Hacker drains $11.6m from Yearn Finance DeFi protocol

On 13 April, a hacker stole crypto assets worth $11.6m from Yearn Finance’s DeFi protocol through an exploit in the platform’s stablecoin contract — yUSDT. 

The loss of today’s @iearnfinance yUSDT hack is ~$11.6m.

As mentioned earlier, the hacker exploits a bug in the misconfigured yUSDT — https://t.co/sYuEuiBhAo — to mint extremely huge amount of yUSDT (1,252,660,242,212,927.5) from a small $10K USDT. Next, the minted yUSDT is… https://t.co/Qz3vwtbcot pic.twitter.com/UZf3TJNPMu

— PeckShield Inc. (@peckshield) April 13, 2023

The primary cause of the error was a misconfiguration of yUSDT, which is an analogue «stablecoin» from Tether. 

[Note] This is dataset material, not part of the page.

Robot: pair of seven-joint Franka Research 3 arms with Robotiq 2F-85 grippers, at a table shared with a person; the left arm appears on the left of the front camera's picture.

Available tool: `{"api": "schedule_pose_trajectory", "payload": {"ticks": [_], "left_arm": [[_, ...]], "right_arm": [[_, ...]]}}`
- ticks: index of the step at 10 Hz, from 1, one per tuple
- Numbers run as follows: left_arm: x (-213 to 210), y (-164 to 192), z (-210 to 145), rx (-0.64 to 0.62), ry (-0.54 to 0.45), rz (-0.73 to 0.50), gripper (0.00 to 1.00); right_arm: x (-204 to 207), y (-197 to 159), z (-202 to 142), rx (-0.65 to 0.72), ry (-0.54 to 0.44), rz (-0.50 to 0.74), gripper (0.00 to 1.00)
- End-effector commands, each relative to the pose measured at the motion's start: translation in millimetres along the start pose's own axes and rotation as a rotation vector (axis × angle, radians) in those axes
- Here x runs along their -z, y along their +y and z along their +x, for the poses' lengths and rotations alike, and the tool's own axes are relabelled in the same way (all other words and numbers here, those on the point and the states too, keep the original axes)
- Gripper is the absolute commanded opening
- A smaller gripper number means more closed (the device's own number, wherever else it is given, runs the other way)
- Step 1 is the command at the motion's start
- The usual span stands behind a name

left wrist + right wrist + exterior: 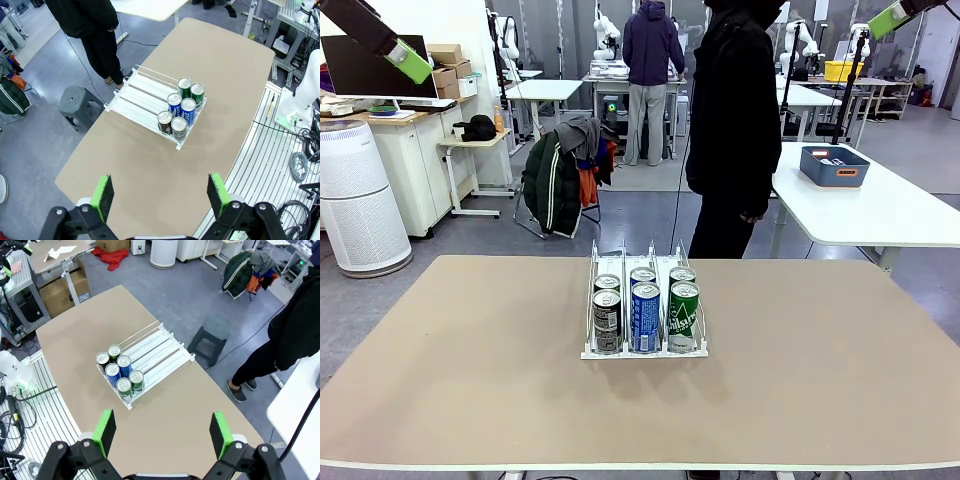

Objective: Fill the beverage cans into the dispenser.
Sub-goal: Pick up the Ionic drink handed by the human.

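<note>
left end effector (pixel 160 186): jaws fully apart, nothing between the green pads, hanging high above the table (pixel 125 165)
right end effector (pixel 161 427): same, wide open, empty, high over the table's near side
dispenser (pixel 642 353): mid-table, front lip toward the robot, back end toward the person (pixel 735 120) standing just beyond the far edge
cans: six, all upright in the dispenser, two deep per lane, bunched against the front lip
lanes: dark pair (pixel 607 318) left, blue pair (pixel 646 315) middle, green pair (pixel 684 315) right
rear of lanes: bare, room for more
progress: judged partly filled; full count unknown
risk, topple: slim tall cans, easy to tip if set down tilted or let go above the lane floor
risk, snag: narrow lanes and close wire dividers; fingers straddling a can likely to catch a divider or nudge the neighbouring can
risk, rack shift: light-looking and apparently unfixed; prone to skating across the table under any side push during insertion
risk, knock-on: possible slide of a rear-loaded can into the front pair; low lip, little margin
risk, reach: free space on the person's side; long reach over the standing cans, chance of clipping tops or crowding the person
risk, arm clash: two arms, one small target; better one at a time
</note>
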State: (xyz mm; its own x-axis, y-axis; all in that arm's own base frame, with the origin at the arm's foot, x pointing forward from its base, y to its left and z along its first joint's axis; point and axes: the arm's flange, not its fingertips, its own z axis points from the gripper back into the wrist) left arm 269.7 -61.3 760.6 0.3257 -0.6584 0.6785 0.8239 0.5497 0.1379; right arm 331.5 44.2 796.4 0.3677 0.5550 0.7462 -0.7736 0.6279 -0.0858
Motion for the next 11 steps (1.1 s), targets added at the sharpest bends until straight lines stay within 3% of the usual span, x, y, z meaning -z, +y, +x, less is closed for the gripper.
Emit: {"api": "schedule_pose_trajectory", "payload": {"ticks": [1, 11], "left_arm": [[1.9, -0.3, 0.2, 0.001, 0.005, -0.001, 1.00], [1.9, -0.3, 0.2, 0.001, 0.005, -0.001, 1.00]], "right_arm": [[-1.1, -0.3, -0.9, 0.000, 0.000, 0.001, 1.00], [-1.1, -0.3, -0.9, 0.000, 0.000, 0.001, 1.00]]}}
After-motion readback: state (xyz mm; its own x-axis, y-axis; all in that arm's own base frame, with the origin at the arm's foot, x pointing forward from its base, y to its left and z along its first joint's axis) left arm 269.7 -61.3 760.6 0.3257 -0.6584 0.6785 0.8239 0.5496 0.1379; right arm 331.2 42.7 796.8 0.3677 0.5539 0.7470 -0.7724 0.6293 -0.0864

According to PeckShield analysts, the hacker managed to mint more than 1.2 quadrillion yUSDT, using a deposit of 10 000 USDT. After that, he swapped the minted coins for other stablecoins, including DAI, USDT, USDC, BUSD, and TUSD.

The hacker used the first version of the Aave protocol to create a large array of swaps. However, the project team said the network itself was not affected.

We are aware of this transaction, and it did not have an impact on Aave V2 and Aave V3.

We are now confirming whether there is any impact on Aave V1, the oldest version of the protocol which has been frozen. We’re monitoring the situation closely to ensure no further concerns. https://t.co/uM9wtLNJMl

— Aave (@AaveAave) April 13, 2023

«We are aware of this transaction, and it did not affect Aave V2 and Aave V3. We are now assessing whether there is any impact on Aave V1, the oldest version of the protocol, which has been frozen. We are closely monitoring the situation to prevent any further issues», — wrote the developers. 

Representatives from Yearn Finance also said that an investigation has begun. They said the issue relates to “the outdated iearn protocol launched in 2020, and the liquidity pool.” The platform’s v2 vaults are safe.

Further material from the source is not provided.